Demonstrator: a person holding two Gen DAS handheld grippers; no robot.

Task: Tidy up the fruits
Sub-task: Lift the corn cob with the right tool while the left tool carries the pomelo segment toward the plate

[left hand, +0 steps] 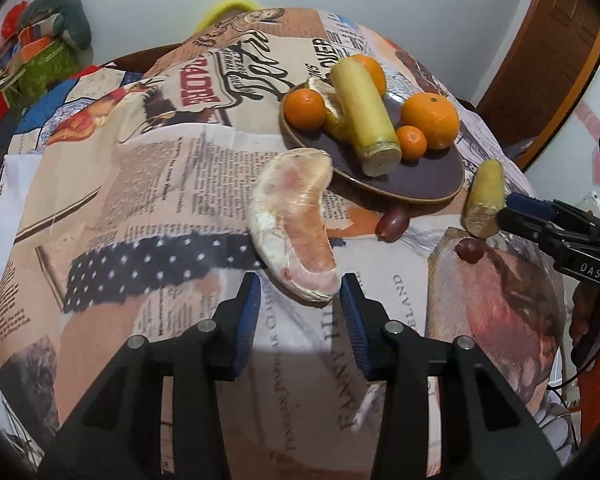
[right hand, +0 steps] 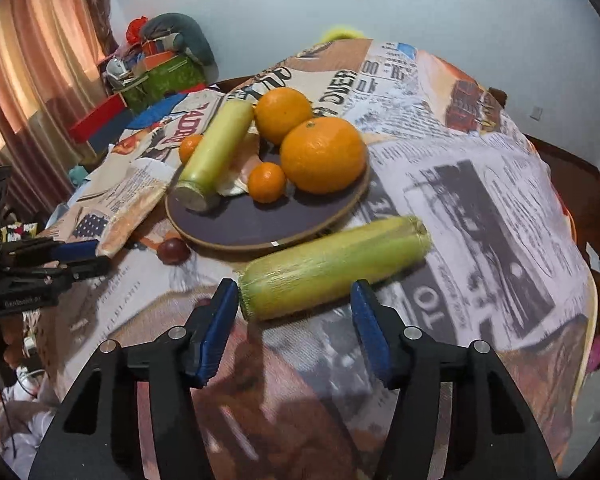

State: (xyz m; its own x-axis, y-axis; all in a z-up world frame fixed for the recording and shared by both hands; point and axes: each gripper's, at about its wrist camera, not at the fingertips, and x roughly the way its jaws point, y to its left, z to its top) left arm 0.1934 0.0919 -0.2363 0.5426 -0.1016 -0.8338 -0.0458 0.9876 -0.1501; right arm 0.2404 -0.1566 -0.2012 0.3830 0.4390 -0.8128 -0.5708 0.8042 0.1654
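Bare cloth (right hand: pixel 500 208) right of the plate (right hand: pixel 236 232); corn cob (right hand: pixel 332 268) blocks its near rim.

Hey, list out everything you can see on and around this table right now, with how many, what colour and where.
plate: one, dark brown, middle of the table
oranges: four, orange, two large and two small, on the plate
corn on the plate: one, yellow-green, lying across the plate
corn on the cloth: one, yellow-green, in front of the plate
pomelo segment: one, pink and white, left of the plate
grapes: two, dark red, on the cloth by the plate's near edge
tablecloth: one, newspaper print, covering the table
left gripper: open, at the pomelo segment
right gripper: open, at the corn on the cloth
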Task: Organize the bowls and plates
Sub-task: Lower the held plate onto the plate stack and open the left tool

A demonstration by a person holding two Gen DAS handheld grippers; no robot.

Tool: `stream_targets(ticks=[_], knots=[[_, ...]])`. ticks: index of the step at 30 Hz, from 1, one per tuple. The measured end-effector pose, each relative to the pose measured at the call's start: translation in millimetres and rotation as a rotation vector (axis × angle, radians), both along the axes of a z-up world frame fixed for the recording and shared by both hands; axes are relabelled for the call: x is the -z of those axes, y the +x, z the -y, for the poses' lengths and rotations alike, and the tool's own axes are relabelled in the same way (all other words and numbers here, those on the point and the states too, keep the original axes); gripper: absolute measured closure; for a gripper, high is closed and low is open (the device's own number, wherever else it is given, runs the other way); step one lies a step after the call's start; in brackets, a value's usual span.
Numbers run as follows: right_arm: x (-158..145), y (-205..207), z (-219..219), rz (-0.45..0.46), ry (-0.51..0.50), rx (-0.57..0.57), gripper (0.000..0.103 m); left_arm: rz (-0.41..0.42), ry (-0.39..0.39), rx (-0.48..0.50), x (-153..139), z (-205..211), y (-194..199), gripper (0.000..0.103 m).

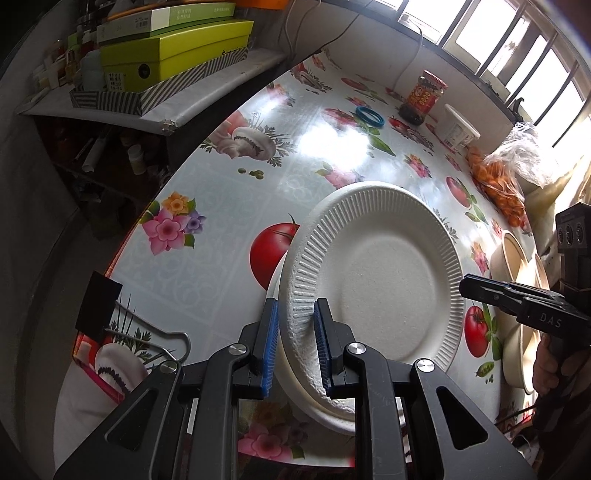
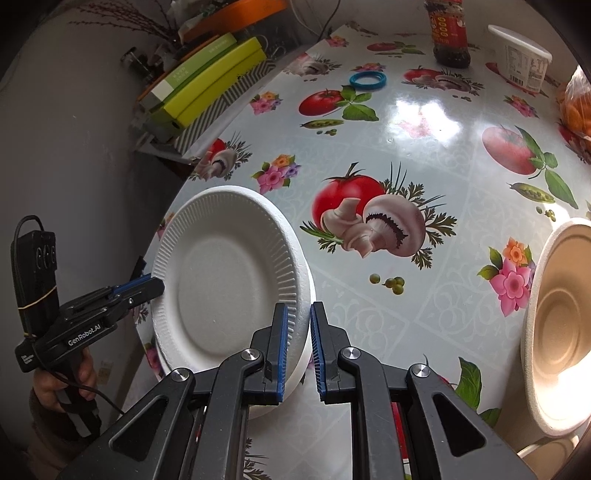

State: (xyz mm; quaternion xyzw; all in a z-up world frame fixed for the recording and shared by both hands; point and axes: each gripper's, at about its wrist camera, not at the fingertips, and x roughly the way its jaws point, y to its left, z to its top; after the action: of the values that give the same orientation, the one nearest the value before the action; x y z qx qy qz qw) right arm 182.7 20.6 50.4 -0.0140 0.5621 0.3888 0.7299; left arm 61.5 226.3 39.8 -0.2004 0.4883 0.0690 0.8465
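A white ribbed paper plate (image 1: pixel 384 280) lies tilted on top of another white plate (image 1: pixel 321 402) near the table's edge. My left gripper (image 1: pixel 295 347) is shut on the top plate's rim. In the right wrist view the same plate (image 2: pixel 229 280) sits at the left, with the left gripper (image 2: pixel 153 286) at its far rim. My right gripper (image 2: pixel 297 347) has its jaws slightly apart astride the plate's near rim; whether the pads press it is unclear. It shows at the right of the left wrist view (image 1: pixel 466 285). A beige paper bowl (image 2: pixel 561 328) sits at the right, another below it (image 2: pixel 546 452).
The table (image 2: pixel 424 122) has a glossy fruit-and-flower cloth. At the back stand a sauce jar (image 2: pixel 448 31), a white tub (image 2: pixel 521 55) and a blue ring (image 2: pixel 367 80). A bag of orange fruit (image 1: pixel 502 184) lies at the right. Green boxes (image 1: pixel 173 48) sit on a side shelf.
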Motion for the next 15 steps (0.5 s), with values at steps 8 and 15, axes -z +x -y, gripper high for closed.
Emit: stream_targets(ticks=[8, 15], knots=[[1.4, -9.0, -0.5, 0.016, -0.026, -0.016, 0.088, -0.011, 0.014, 0.004, 0.2, 3.7, -3.3, 0.083], [1.6, -10.8, -1.2, 0.017, -0.025, -0.017, 0.088, -0.024, 0.014, 0.002, 2.7, 3.9, -4.7, 0.083]])
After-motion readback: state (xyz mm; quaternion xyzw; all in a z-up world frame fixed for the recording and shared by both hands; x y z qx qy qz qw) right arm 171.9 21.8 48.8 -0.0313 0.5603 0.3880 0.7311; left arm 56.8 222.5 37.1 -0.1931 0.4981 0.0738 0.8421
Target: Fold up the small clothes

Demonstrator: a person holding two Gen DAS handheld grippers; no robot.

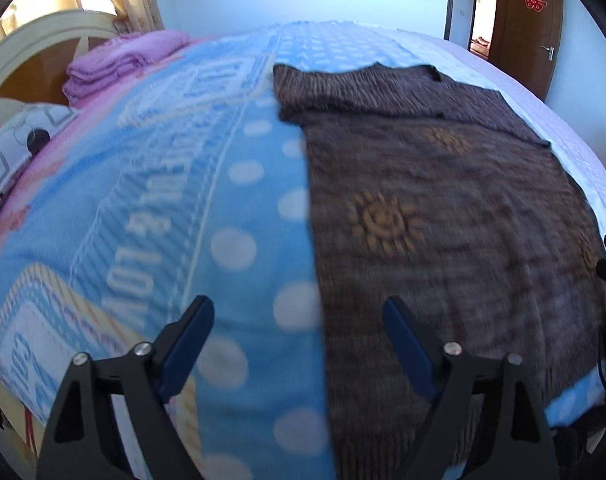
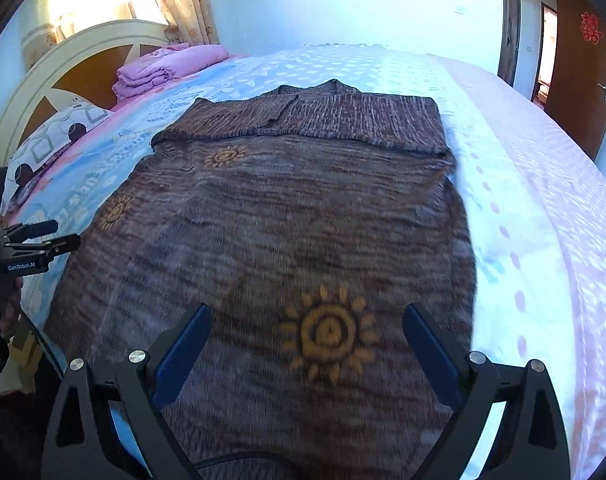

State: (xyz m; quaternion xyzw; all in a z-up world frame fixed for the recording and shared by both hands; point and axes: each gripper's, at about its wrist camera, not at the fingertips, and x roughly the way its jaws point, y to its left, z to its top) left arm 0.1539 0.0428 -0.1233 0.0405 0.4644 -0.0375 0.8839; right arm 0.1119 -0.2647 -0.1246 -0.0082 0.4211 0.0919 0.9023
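Sweater (image 2: 287,216), brown knit w/ orange sun motifs, lies flat on blue dotted blanket (image 1: 239,184) across the bed, both sleeves folded in over the chest at the far end, near hem reaching bed edge. Left gripper (image 1: 299,316) hangs over sweater's left edge w/ jaws wide apart, nothing between them. Right gripper (image 2: 307,324) same, spread wide & empty above a sun motif near the hem; neither touches fabric.

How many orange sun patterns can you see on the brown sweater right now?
3. On the brown sweater: one near sun between the right tongs' open fingers, one at the left edge, one far up near the folded sleeves. More may be hidden underneath.
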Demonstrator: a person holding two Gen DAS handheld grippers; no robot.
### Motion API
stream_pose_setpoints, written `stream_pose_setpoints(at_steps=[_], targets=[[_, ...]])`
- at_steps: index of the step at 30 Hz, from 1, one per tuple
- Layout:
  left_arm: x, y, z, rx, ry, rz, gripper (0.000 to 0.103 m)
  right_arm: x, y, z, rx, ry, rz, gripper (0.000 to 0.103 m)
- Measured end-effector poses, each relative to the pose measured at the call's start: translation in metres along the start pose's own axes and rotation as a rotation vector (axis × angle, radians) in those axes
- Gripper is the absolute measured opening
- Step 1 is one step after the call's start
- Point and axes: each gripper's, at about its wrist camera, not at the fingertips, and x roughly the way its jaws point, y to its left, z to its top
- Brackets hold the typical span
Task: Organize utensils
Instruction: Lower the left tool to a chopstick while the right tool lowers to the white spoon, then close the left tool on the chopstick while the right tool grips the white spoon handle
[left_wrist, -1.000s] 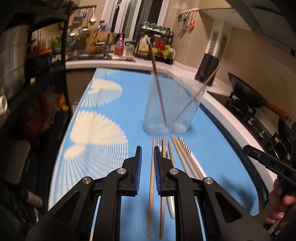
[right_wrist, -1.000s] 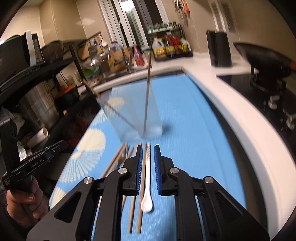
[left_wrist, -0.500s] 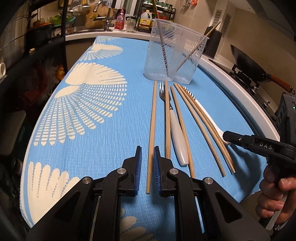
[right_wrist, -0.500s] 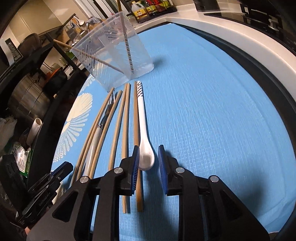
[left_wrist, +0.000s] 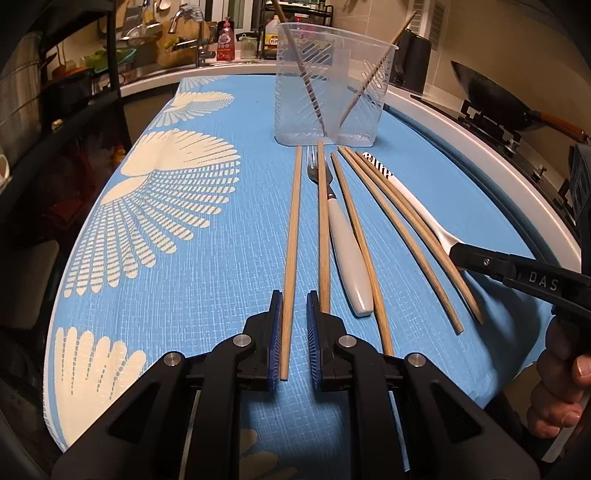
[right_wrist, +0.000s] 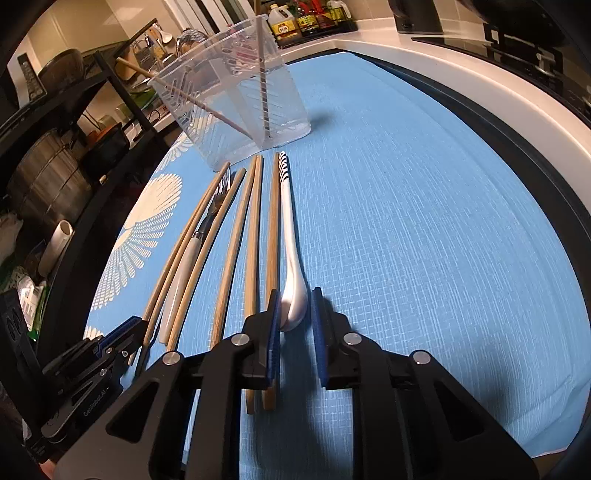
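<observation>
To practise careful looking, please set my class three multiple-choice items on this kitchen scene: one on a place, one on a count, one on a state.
1. Where does the white spoon lie in the row of utensils?
A. At the row's outer edge, beside a chopstick
B. Between the fork and the container
C. Inside the container

2. How many chopsticks lean inside the clear plastic container?
A. None
B. Two
C. Five

3. How is the white-handled fork placed?
A. Upright in the container
B. Lying flat on the blue tablecloth
C. Hanging from a hook

Answers:
1 A: only a wooden chopstick lies next to it, with bare cloth on its other side.
2 B: two leaning chopsticks show through the wall.
3 B: it lies on the blue tablecloth among the chopsticks.
</observation>
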Motion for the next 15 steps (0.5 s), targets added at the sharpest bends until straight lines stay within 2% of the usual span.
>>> stream_pose_setpoints(at_steps=[10, 15], targets=[[-0.001, -0.004, -0.001, 0.033, -0.016, 0.026, 0.013, -0.006, -0.002, 0.0, -0.048, -0.019, -0.078, 0.01], [-0.001, -0.004, -0.001, 0.025, -0.017, 0.022, 0.006, -0.014, -0.012, -0.003, -0.06, -0.033, -0.128, 0.009]])
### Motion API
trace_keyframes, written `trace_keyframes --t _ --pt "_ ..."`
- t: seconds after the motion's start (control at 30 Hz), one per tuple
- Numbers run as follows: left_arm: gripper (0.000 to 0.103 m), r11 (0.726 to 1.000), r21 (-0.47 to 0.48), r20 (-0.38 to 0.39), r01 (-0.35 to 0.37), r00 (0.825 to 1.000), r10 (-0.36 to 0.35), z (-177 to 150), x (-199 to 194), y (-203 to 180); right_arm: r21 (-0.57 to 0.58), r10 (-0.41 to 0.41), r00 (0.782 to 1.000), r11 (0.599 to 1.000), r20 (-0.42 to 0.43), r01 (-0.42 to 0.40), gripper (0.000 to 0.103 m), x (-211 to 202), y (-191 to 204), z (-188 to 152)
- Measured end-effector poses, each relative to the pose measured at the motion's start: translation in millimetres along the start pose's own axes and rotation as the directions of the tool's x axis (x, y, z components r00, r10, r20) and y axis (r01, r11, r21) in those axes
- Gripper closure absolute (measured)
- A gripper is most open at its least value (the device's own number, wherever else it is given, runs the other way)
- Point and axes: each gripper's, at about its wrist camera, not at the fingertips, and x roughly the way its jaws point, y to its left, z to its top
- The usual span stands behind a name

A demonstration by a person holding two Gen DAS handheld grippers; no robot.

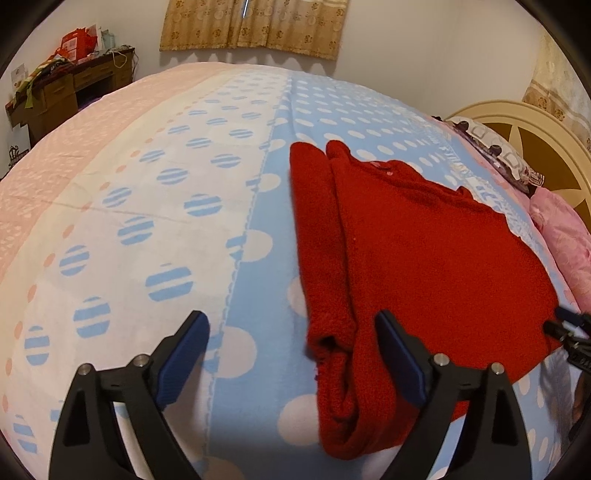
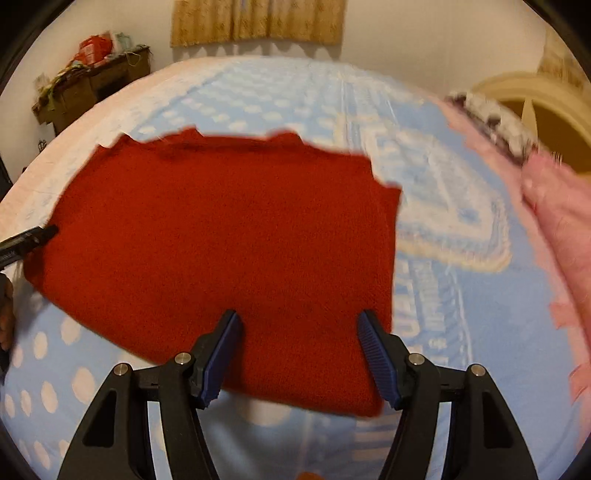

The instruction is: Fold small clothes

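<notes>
My left gripper [image 1: 291, 354] and right gripper [image 2: 297, 354] both gape, holding nothing; the red fuzzy knit garment [image 2: 221, 240] lies half-folded on the blue dotted blanket [image 1: 258, 206]. Grabbing one layer could undo its rolled edge.

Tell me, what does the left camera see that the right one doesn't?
Only the left view shows the sweater's rolled sleeve edge and the striped dots on the white part of the blanket. Only the right view shows the sweater's far right edge and the blanket's large pale emblem. Both show the red sweater lying flat, the curtain, the cluttered desk, the headboard, and open grippers, left and right.
</notes>
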Motion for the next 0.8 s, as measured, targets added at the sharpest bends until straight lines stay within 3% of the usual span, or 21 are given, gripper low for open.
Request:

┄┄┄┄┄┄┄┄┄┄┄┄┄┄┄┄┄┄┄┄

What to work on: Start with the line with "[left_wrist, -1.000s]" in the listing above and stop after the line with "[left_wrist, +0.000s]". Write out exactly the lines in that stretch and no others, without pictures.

Reply to the exercise:
[left_wrist, -1.000s] 
[right_wrist, -1.000s] 
[left_wrist, -0.500s] 
[right_wrist, -0.500s] 
[left_wrist, +0.000s] 

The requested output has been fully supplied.